Labor and Delivery: The Dad’s Guide

Alright, dads, you’re having a baby! Exciting, right? Your wife is going to go into labor, push out a beautiful baby and off you go. Except…maybe not. In this day and age, it’s becoming more and more common for dads to be a little more involved in the process. But how? Have no fear, Bump Boxes is here with your guide to the exciting time known as labor and delivery.

Preparing for L&D

Yes, there are absolutely things you can be doing ahead of time. In fact, this is one of the most important parts of your involvement. This is the time for you to establish a strong, supportive foundation with your partner, and to let her know what you’d like your involvement to be.

Attend birthing classes. This one is huge. So many hospitals, birthing centers and midwives offer free or low-cost birthing classes for first time (or any time) parents. This is a wonderful time for you to learn what’s going to happen, how to best comfort your partner and what to expect throughout the process. A birthing class can not only educate you, but also prepare you and ease some of the nerves or fear you may be feeling.

Work with your partner on the birth plan. However, do not confuse this with creating the birth plan. It is entirely up to your partner on what kind of birth she would like to have. Your job in this is to know where you fit in, support her and her beliefs, and stand behind her when the time comes.  Help ensure that her birth plan is enacted correctly (as long as it’s safe).  

Do your research. While you don’t need to get to work on a 10-page research report, some digging into labor and delivery will make a huge difference for you once the day comes. Learn the common terms you’re likely to hear, familiarize yourself on the types of births available and do some additional reading on pain relief techniques. Trust us, your partner will be so grateful.

During L&D

Crunch time! Take a few deep breaths, get your partner to the hospital and let’s DO this, dad!

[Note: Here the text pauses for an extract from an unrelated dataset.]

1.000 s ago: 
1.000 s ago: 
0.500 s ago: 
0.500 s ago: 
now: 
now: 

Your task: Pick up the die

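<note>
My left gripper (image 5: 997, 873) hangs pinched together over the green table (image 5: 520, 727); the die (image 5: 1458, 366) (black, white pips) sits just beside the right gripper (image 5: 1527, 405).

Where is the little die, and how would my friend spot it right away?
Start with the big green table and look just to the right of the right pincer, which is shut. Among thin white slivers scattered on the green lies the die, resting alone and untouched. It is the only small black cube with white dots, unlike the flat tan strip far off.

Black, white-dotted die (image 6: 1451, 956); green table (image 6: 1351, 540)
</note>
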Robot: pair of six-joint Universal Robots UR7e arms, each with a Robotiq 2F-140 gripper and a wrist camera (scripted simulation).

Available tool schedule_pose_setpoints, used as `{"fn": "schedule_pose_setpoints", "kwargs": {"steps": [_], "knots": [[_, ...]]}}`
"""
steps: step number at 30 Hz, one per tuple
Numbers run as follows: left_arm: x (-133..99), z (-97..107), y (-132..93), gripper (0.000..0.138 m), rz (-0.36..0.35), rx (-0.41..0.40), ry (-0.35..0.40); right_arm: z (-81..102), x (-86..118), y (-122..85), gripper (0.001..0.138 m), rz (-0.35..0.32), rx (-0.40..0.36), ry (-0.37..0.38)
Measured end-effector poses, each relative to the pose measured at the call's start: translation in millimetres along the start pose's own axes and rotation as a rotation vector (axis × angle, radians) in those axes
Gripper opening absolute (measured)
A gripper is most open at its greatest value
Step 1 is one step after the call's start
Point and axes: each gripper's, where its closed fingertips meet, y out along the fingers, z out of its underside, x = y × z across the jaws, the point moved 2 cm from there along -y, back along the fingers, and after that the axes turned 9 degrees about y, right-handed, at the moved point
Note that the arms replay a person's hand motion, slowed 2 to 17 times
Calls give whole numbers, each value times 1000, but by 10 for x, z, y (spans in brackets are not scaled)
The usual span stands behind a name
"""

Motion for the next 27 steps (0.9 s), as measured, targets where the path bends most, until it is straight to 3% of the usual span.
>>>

Acknowledge your role as gopher. Trust us, at least for a while, you’ll be the designated errand-runner. Do not take this job lightly. While you can’t provide medical attention, there are still things you can do to provide for your partner. Go for ice chips, blankets or cool rags–whatever she needs.

Grow a thick skin. Dads, labor and delivery aren’t going to be easy on mom.  She may turn into a raging monster; she may cry and scream. Trust us when we say that she will not mean what she says. Encourage her, let her get it out and then move on.

After L&D

Once baby comes home, your job’s not done. Now is the time to step in and help your partner take care of that beautiful baby you call yours.  

Help out. Don’t shy away from the late night wake up calls, dirty diapers or feeding sessions. Ask and try to tune into when mom needs help. Offer to step in and take care of baby while she showers or takes a nap. The simple things matter, trust us.

Support her. Whether this is her first or her fifth, her motherly instincts are definitely kicking in. When she feels that something is wrong, don’t devalue her. Stand behind your partner and how she feels when it comes to your little one.

Don’t forget her. She’s your partner for a reason. Now especially is the time to remind her why. Don’t let her forget that she has an identity outside of mother. A kiss on the forehead, gentle touch, hug or kind word will go a long way.  

We know you might be a little out of your element–parenting isn’t an easy job! But with our guide and a little bit of work, we promise you’ll be great at handling labor and delivery and beyond.